▶ **Task**
The response must consist of the records below, copied exactly.

+++

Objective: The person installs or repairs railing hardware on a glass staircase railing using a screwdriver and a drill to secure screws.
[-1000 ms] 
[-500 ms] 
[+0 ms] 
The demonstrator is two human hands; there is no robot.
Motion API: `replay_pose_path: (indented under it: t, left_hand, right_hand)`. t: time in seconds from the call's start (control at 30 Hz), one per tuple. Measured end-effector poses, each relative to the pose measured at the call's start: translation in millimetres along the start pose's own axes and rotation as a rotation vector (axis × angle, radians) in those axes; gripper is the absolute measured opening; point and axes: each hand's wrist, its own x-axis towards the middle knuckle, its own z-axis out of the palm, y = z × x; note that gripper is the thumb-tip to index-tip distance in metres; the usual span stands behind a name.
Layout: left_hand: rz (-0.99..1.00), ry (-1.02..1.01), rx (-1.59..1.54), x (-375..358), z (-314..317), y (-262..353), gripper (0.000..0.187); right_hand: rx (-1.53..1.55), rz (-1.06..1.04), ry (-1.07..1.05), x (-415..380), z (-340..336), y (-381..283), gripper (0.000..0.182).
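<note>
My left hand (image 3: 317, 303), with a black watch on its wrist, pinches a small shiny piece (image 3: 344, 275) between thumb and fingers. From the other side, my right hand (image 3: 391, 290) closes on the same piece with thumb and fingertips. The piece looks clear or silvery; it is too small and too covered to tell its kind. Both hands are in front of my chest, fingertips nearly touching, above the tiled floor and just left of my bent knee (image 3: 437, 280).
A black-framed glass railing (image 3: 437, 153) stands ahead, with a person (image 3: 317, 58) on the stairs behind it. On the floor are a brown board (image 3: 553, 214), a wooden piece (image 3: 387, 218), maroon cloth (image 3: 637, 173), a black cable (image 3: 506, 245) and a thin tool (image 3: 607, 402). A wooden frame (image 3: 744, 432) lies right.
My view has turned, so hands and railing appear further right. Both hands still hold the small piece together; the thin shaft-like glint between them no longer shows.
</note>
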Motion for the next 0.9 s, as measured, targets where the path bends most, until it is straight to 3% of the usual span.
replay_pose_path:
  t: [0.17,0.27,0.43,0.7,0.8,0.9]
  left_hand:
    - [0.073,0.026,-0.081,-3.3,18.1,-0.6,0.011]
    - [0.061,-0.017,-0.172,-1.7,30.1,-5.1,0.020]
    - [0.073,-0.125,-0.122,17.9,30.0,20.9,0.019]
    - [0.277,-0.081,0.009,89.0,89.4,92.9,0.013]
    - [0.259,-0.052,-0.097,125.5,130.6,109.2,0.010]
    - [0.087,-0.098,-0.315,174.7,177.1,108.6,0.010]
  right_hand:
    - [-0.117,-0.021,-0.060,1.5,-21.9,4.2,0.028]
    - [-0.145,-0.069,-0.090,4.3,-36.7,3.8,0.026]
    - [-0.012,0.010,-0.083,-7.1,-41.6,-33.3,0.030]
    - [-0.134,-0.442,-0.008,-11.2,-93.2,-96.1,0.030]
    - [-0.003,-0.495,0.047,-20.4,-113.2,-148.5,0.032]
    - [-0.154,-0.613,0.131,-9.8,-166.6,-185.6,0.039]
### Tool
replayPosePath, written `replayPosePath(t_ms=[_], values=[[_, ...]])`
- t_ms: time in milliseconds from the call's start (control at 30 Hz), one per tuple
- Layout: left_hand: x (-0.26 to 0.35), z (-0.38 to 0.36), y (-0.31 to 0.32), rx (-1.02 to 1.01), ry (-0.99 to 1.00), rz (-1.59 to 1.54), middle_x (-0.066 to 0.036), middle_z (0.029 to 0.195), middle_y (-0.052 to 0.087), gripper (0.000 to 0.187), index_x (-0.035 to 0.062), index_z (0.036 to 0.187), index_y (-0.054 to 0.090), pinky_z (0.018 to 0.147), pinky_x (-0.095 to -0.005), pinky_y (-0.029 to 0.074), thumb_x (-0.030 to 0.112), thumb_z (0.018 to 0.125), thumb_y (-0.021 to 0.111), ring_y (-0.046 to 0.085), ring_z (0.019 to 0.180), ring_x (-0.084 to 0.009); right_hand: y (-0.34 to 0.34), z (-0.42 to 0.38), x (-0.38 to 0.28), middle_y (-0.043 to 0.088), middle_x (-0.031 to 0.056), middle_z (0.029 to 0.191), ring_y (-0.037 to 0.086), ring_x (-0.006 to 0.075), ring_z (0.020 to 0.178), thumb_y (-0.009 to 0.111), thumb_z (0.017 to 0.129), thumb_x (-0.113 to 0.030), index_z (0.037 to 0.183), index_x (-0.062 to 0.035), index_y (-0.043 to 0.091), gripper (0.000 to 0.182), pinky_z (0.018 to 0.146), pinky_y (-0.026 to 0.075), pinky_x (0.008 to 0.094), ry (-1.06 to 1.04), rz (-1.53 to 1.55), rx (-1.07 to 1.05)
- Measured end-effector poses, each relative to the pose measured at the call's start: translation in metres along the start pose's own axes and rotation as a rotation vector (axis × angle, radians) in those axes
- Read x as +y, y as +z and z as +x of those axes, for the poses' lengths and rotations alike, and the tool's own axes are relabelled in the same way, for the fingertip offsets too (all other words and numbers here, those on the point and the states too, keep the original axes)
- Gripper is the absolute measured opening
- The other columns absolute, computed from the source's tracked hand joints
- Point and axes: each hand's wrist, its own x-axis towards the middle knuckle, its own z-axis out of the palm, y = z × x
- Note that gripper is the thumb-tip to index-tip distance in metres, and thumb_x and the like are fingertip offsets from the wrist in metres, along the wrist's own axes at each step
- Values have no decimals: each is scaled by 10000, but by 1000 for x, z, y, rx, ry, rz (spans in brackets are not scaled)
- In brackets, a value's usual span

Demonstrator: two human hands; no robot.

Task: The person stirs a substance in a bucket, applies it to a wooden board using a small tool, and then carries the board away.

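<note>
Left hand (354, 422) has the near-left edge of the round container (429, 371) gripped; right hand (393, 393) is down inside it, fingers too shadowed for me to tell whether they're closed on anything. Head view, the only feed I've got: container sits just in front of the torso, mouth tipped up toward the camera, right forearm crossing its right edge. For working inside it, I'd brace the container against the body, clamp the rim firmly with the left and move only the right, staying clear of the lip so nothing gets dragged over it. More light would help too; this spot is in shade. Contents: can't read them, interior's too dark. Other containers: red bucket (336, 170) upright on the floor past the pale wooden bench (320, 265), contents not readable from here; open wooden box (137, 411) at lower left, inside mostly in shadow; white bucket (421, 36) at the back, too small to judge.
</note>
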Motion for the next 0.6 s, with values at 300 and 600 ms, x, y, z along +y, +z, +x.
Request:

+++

▶ **Worked solution**
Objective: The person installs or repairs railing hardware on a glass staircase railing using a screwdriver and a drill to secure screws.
[-1000 ms] 
[-500 ms] 
[+0 ms] 
The demonstrator is two human hands; there is no robot.
Motion API: `replay_pose_path: (indented under it: t, left_hand, right_hand)`. t: time in seconds from the call's start (control at 30 Hz), one per tuple. Measured end-effector poses, each relative to the pose measured at the call's start: translation in millimetres along the start pose's own axes and rotation as a rotation vector (axis × angle, radians) in those axes; gripper is the absolute measured opening; point and axes: each hand's wrist, its own x-axis towards the middle knuckle, its own z-axis out of the palm, y = z × x; note that gripper is the thumb-tip to index-tip distance in metres; the usual span stands behind a name.
Layout: left_hand: rz (-0.99..1.00), ry (-1.02..1.01), rx (-1.59..1.54), x (-375..358), z (-314..317), y (-262..353), gripper (0.000..0.187); right_hand: rx (-1.53..1.55), rz (-1.06..1.04), ry (-1.07..1.05), x (-415..380), z (-340..336), y (-381..283), gripper (0.000..0.182).
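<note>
My left hand (image 3: 317, 303), with a black watch on its wrist, pinches a small shiny piece (image 3: 344, 275) between thumb and fingers. From the other side, my right hand (image 3: 391, 290) closes on the same piece with thumb and fingertips. The piece looks clear or silvery; it is too small and too covered to tell its kind. Both hands are in front of my chest, fingertips nearly touching, above the tiled floor and just left of my bent knee (image 3: 437, 280).
A black-framed glass railing (image 3: 437, 153) stands ahead, with a person (image 3: 317, 58) on the stairs behind it. On the floor are a brown board (image 3: 553, 214), a wooden piece (image 3: 387, 218), maroon cloth (image 3: 637, 173), a black cable (image 3: 506, 245) and a thin tool (image 3: 607, 402). A wooden frame (image 3: 744, 432) lies right.
My view has turned, so hands and railing appear further right. Both hands still hold the small piece together; the thin shaft-like glint between them no longer shows.
</note>
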Motion for the next 0.9 s, as measured, targets where the path bends most, until it is straight to 3% of the usual span.
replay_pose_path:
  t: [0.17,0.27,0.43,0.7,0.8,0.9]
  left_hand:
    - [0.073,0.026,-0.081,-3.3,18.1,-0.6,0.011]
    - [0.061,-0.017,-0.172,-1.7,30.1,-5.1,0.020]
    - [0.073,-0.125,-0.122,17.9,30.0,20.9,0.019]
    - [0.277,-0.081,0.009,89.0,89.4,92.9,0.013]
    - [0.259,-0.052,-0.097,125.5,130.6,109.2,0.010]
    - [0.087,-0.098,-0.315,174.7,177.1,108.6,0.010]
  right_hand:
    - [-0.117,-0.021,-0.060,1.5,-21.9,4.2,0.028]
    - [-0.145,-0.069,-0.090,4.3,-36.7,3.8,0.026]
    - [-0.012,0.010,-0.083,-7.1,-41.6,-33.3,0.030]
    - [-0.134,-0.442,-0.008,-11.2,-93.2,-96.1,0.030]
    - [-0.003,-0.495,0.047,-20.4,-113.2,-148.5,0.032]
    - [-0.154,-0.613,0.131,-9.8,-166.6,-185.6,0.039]
### Tool
replayPosePath, written `replayPosePath(t_ms=[_], values=[[_, ...]])`
- t_ms: time in milliseconds from the call's start (control at 30 Hz), one per tuple
- Layout: left_hand: x (-0.26 to 0.35), z (-0.38 to 0.36), y (-0.31 to 0.32), rx (-1.02 to 1.01), ry (-0.99 to 1.00), rz (-1.59 to 1.54), middle_x (-0.066 to 0.036), middle_z (0.029 to 0.195), middle_y (-0.052 to 0.087), gripper (0.000 to 0.187), index_x (-0.035 to 0.062), index_z (0.036 to 0.187), index_y (-0.054 to 0.090), pinky_z (0.018 to 0.147), pinky_x (-0.095 to -0.005), pinky_y (-0.029 to 0.074), thumb_x (-0.030 to 0.112), thumb_z (0.018 to 0.125), thumb_y (-0.021 to 0.111), ring_y (-0.046 to 0.085), ring_z (0.019 to 0.180), ring_x (-0.084 to 0.009); right_hand: y (-0.34 to 0.34), z (-0.42 to 0.38), x (-0.38 to 0.28), middle_y (-0.043 to 0.088), middle_x (-0.031 to 0.056), middle_z (0.029 to 0.191), ring_y (-0.037 to 0.086), ring_x (-0.006 to 0.075), ring_z (0.020 to 0.178), thumb_y (-0.009 to 0.111), thumb_z (0.017 to 0.129), thumb_x (-0.113 to 0.030), index_z (0.037 to 0.183), index_x (-0.062 to 0.035), index_y (-0.043 to 0.091), gripper (0.000 to 0.182), pinky_z (0.018 to 0.146), pinky_y (-0.026 to 0.075), pinky_x (0.008 to 0.094), ry (-1.06 to 1.04), rz (-1.53 to 1.55), rx (-1.07 to 1.05)
- Measured end-effector poses, each relative to the pose measured at the call's start: translation in metres along the start pose's own axes and rotation as a rotation vector (axis × angle, radians) in those axes
- Read x as +y, y as +z and z as +x of those axes, for the poses' lengths and rotations alike, and the tool's own axes are relabelled in the same way, for the fingertip offsets too (all other words and numbers here, those on the point and the states too, keep the original axes)
- Gripper is the absolute measured opening
- The other columns absolute, computed from the source's tracked hand joints
- Point and axes: each hand's wrist, its own x-axis towards the middle knuckle, its own z-axis out of the palm, y = z × x
- Note that gripper is the thumb-tip to index-tip distance in metres, and thumb_x and the like are fingertip offsets from the wrist in metres, along the wrist's own axes at each step
- Values have no decimals: each is scaled by 10000, but by 1000 for x, z, y, rx, ry, rz (spans in brackets are not scaled)
- In brackets, a value's usual span

Demonstrator: two human hands; no robot.

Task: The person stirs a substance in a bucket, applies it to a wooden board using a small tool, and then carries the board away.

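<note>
Left hand (354, 422) has the near-left edge of the round container (429, 371) gripped; right hand (393, 393) is down inside it, fingers too shadowed for me to tell whether they're closed on anything. Head view, the only feed I've got: container sits just in front of the torso, mouth tipped up toward the camera, right forearm crossing its right edge. For working inside it, I'd brace the container against the body, clamp the rim firmly with the left and move only the right, staying clear of the lip so nothing gets dragged over it. More light would help too; this spot is in shade. Contents: can't read them, interior's too dark. Other containers: red bucket (336, 170) upright on the floor past the pale wooden bench (320, 265), contents not readable from here; open wooden box (137, 411) at lower left, inside mostly in shadow; white bucket (421, 36) at the back, too small to judge.
</note>
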Motion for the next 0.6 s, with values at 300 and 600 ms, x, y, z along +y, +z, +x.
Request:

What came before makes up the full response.